Burning, burning, burning

by Anonymous



Series: I made my love a cheesecake [4]
Category: Captain America (Movies), Iron Man (Movies), Marvel Cinematic Universe, The Avengers (Marvel Movies)
Genre: Bucky Barnes Needs a Hug, Crack, M/M, The Author Regrets Nothing, Tony Stark Does What He Wants, Tony Stark Has A Heart
Language: English
Status: Completed
Published: 2019-07-08
Updated: 2019-07-08
Packaged: 2020-06-24 13:43:50
Rating: General Audiences
Warnings: No Archive Warnings Apply
Chapters: 1
Words: 1,064
Publisher: archiveofourown.org
Story URL: https://archiveofourown.org/works/19724845
Author URL: https://archiveofourown.org/
Summary: In which the oven gets set on fire by mick who has had enough™Aka the sequel to 'was I born or was I created (it feels like I've always been here)'





	Burning, burning, burning

**Author's Note:**

> For the person who wanted a sequel to the first of these trash fics. I hope you enjoyed it, this is for you.

Bucky was particular about his ovens. More importantly, the ovens that went into his cafe. 

They were industrial, sleek, silver beasts. Hand picked and professionally repaired. Sturdy, reliable and perfect. They fit, just like everything else in his cafe kitchen. They done what they were meant to do, perfectly. 

Bucky's actual kitchen didn't have as much thought out into it, but it was still picturesque. Everything was placed where it was meant to be, everything ran smoothly, everything fit in.

Sure, it was a little cluttered, but the clutter made it look real. Sure, he didn't use most of the stuff often, but he used them.

Truthfully, Bucky's oven, all things considered, got the worst treatment. He tested recipes inside there, and sometimes things didn't go as planned. It was a little scorched, a little smelly, but it was clean despite the strange, stickiness of it all. 

Sometimes it didn't work as he wanted it to, sometimes his cakes came out smelling faintly of something else, sometimes his muffins burned. No matter, it worked as well as he wanted it to. Which was pretty well. Maybe. OK, maybe not. 

But bucky had 4 ovens downstairs that he could use, he didn't need to stress over buying another. His stove worked perfectly fine, he could just be resigned to that for the rest of his life.

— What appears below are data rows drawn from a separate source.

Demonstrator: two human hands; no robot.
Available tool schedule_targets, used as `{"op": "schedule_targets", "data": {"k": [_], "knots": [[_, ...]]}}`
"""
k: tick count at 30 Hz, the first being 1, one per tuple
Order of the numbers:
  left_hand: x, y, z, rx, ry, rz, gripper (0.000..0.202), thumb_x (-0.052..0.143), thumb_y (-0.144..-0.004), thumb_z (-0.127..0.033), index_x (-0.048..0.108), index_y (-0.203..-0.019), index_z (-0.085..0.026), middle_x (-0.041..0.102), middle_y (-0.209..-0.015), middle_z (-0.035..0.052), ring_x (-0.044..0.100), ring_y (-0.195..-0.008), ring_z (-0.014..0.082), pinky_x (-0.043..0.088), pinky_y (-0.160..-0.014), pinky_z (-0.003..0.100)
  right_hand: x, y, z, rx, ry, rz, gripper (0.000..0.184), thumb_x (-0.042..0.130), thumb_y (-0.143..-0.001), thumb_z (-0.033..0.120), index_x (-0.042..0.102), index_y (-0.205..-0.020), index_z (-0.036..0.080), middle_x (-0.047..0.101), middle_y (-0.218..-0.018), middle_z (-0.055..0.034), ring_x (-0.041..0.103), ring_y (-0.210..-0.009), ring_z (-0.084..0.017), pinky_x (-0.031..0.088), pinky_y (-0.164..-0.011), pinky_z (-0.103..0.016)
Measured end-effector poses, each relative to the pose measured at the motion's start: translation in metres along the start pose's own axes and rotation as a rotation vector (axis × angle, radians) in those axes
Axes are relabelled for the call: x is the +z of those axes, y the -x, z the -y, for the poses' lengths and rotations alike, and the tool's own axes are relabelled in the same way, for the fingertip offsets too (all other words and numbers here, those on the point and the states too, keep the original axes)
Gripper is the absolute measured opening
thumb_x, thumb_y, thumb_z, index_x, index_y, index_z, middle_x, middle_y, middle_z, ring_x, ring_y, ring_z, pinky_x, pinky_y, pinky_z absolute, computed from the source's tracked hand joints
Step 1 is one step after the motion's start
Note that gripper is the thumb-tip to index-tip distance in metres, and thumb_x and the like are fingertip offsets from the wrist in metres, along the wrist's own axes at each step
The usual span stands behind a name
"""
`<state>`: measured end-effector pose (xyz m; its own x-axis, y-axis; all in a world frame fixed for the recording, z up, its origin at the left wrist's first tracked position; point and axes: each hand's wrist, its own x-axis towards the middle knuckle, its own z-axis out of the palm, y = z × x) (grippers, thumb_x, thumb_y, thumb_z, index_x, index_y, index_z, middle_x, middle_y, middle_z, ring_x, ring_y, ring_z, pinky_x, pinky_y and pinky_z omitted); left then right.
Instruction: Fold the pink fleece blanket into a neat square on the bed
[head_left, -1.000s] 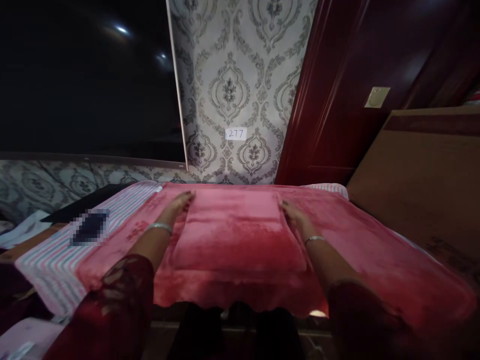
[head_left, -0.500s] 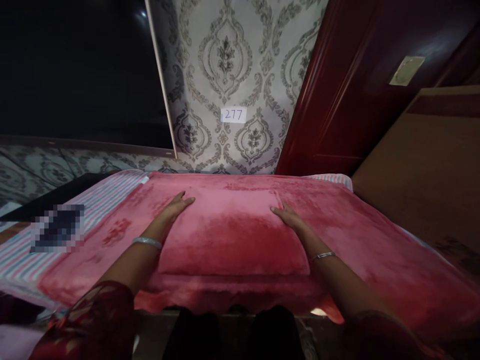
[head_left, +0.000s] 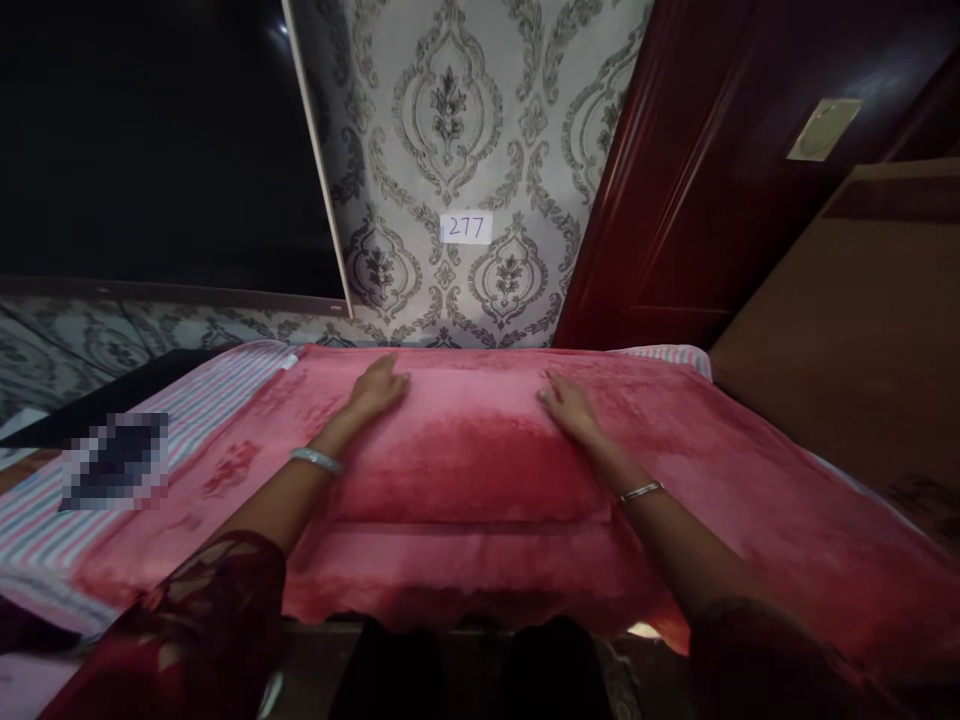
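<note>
A folded piece of pink-and-red plush cloth [head_left: 472, 470], perhaps a blanket, lies on a larger plush blanket [head_left: 720, 480] of the same colours. On its far left part rests my left hand [head_left: 377, 390], fingers extended and thumb apart, slightly blurred. My right hand [head_left: 571, 408] lies at the far right side, fingers loosely curved and thumb spread inward. Both palms face down and touch the cloth; no clear grip shows. Bracelets circle both wrists.
Striped cloth [head_left: 191, 400] shows under the plush blanket at the left, with a blurred-out dark object [head_left: 116, 460] on it. Behind are a patterned wall [head_left: 450, 150], a large dark screen [head_left: 150, 150] and a red-brown door [head_left: 720, 150]. A cardboard box [head_left: 862, 330] stands at the right.
Both hands have moved away from me, toward the wall, and slightly inward. The folded cloth has shifted the same way, exposing more of the blanket before it.
</note>
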<state>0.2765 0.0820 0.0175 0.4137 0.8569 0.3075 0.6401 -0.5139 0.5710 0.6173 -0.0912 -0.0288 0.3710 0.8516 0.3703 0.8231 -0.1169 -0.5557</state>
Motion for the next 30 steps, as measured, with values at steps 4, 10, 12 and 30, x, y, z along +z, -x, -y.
{"op": "schedule_targets", "data": {"k": [4,10,12,30], "knots": [[0.037,-0.015,-0.047,0.339,-0.251,0.286,0.055,0.035,-0.101,-0.042,0.046,-0.153,-0.025,0.036,-0.165,0.008,0.027,-0.154,0.0266,0.018,-0.126,0.051,0.019,-0.011,0.062,-0.226,0.176,0.213,0.059,0.044,-0.1,0.051,0.046,-0.154,0.027,0.043,-0.16,-0.0087,0.036,-0.148,-0.032,0.025,-0.122,-0.057],[0.095,-0.006,-0.051,0.288,-0.424,0.419,0.055,0.029,-0.104,-0.042,0.036,-0.158,-0.032,0.03,-0.167,0.0069,0.023,-0.156,0.0287,0.013,-0.123,0.062,0.064,0.014,0.086,-0.266,0.38,0.358,0.056,0.037,-0.104,0.052,0.043,-0.155,0.028,0.028,-0.167,-0.0087,0.021,-0.155,-0.033,0.017,-0.121,-0.064],[0.103,-0.004,-0.042,0.306,-0.429,0.41,0.056,0.029,-0.104,-0.042,0.036,-0.158,-0.03,0.029,-0.168,0.0079,0.022,-0.156,0.0289,0.012,-0.124,0.062,0.07,0.02,0.08,-0.263,0.375,0.345,0.056,0.036,-0.105,0.052,0.043,-0.155,0.028,0.028,-0.167,-0.0085,0.021,-0.155,-0.032,0.017,-0.121,-0.063],[0.093,-0.002,-0.039,0.325,-0.377,0.382,0.053,0.033,-0.102,-0.034,0.042,-0.155,-0.032,0.035,-0.165,0.0069,0.027,-0.154,0.0283,0.017,-0.122,0.063,-0.011,0.144,0.084,-0.491,0.059,0.717,0.072,0.049,-0.098,0.062,0.03,-0.161,0.033,0.021,-0.169,-0.0039,0.01,-0.157,-0.032,0.011,-0.124,-0.062]]}}
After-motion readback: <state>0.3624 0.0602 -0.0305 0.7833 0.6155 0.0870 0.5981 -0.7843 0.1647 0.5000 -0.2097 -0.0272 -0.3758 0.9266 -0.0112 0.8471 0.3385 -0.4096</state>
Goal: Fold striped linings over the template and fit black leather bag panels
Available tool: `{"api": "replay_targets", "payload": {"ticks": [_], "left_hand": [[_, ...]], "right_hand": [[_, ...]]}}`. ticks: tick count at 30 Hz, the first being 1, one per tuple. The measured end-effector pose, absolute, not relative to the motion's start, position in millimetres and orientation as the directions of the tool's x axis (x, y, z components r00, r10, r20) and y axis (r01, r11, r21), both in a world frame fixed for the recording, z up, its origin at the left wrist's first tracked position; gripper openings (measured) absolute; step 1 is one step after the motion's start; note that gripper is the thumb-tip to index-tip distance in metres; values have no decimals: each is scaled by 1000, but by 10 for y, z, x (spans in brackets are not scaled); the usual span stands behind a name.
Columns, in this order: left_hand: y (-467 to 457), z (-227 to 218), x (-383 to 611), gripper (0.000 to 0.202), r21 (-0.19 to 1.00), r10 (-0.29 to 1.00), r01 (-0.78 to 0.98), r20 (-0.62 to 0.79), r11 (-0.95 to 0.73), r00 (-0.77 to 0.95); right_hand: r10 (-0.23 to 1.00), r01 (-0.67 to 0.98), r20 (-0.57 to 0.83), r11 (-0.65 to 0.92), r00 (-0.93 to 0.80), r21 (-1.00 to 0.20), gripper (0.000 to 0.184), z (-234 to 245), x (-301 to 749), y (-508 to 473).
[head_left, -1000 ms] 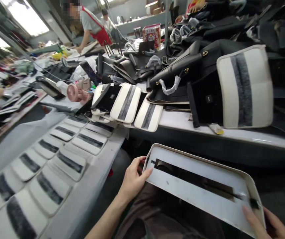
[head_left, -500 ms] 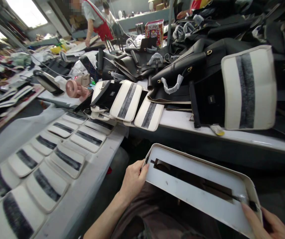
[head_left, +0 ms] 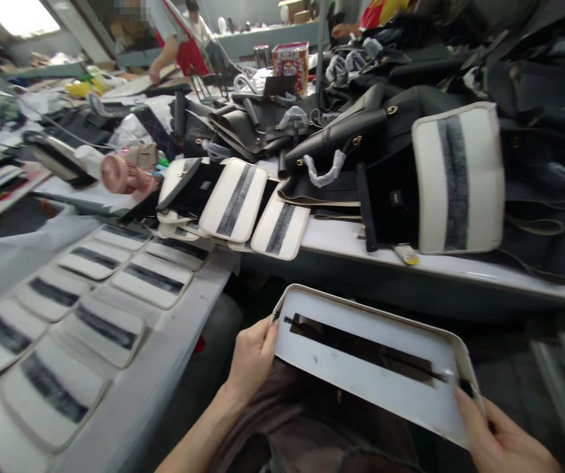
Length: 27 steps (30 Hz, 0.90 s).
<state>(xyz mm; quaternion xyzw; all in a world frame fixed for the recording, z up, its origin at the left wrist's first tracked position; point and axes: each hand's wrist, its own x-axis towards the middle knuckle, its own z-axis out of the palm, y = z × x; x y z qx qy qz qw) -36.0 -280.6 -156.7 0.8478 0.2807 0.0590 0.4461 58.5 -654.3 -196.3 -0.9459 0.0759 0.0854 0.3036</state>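
Over my lap I hold a shallow white rectangular frame (head_left: 361, 378) with a raised cream rim and a long slot cut through its middle. My left hand (head_left: 255, 355) pinches its left end, thumb on the inner face. At the right end my right hand (head_left: 497, 427) grips the rim, thumb inside and fingers behind. The frame tilts, its right end nearer to me. On the table to the left lie several cream panels with dark stripes (head_left: 154, 279). Beyond the frame, a larger striped cream panel (head_left: 477, 184) joins a black bag part on the bench.
Black bags (head_left: 341, 128) with wrapped handles pile along the bench (head_left: 329, 235) ahead. A pink fan (head_left: 122, 175) stands at its left part. The left table's edge (head_left: 203, 302) runs beside my left arm. Farther back are a co-worker's arm (head_left: 167, 56) and a patterned box (head_left: 291, 62).
The surroundings, the frame and both hands have shifted left in view. Both hands keep their grip on the frame's ends, and its tilt looks about the same.
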Motion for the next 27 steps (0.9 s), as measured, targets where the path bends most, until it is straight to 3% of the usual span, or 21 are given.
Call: {"api": "replay_targets", "payload": {"ticks": [2, 4, 15, 19, 22, 27], "left_hand": [[-2817, -1588, -382, 39, 783, 544, 437, -152, -443, 825], [-2797, -1620, -388, 41, 754, 572, 466, -147, -464, 807], [-2687, -1664, -368, 51, 626, 542, 522, -182, -579, 820], [-2577, -1703, -377, 63, 646, 506, 553, -284, -527, 814], [-2459, -1720, -327, 70, 700, 482, 563, -346, -438, 805], [-2266, -1717, -141, 61, 775, 451, 508, -326, -376, 831]], "right_hand": [[-128, -214, -188, -791, 974, -573, 50, -1786, 541, -6364], [-75, -195, -210, -745, 975, -639, 53, -1682, 540, -6236], [-109, -235, -220, -668, 969, -706, 48, -1634, 520, -6198], [-98, -301, -316, -649, 944, -698, 49, -1555, 558, -6179], [-51, -273, -347, -728, 936, -629, 55, -1528, 613, -6251], [-50, -114, -117, -754, 992, -646, 61, -1559, 1021, -6478]]}}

Still, his hard resistance didn't phase Tony. Not at all if he was honest, the man still took his oven apart and put it back together, better. It worked like a charm, better than a charm. And really, bucky should have seen it coming, should have prepared himself for the possibility something wouldn't be quite right. It was Tony after, nothing was quite right with him. 

He hadn't counted for his oven to beep insults at him every morning. 

It had started off slow, a simple "You can't cook" or, "Too much spice in your macaroni" before it had dissolved into something utterly terrifying. 

Even Thor looked a little scared when he came over and Bucky's oven was shouting abuse.

It - because Bucky refused to call it Haven - had picked apart his outfit, his style, his cooking, his hair and face and body, with the single minded ferocity of an off-brand Pepper Potts. Terrifying, demeaning, dehumanising even.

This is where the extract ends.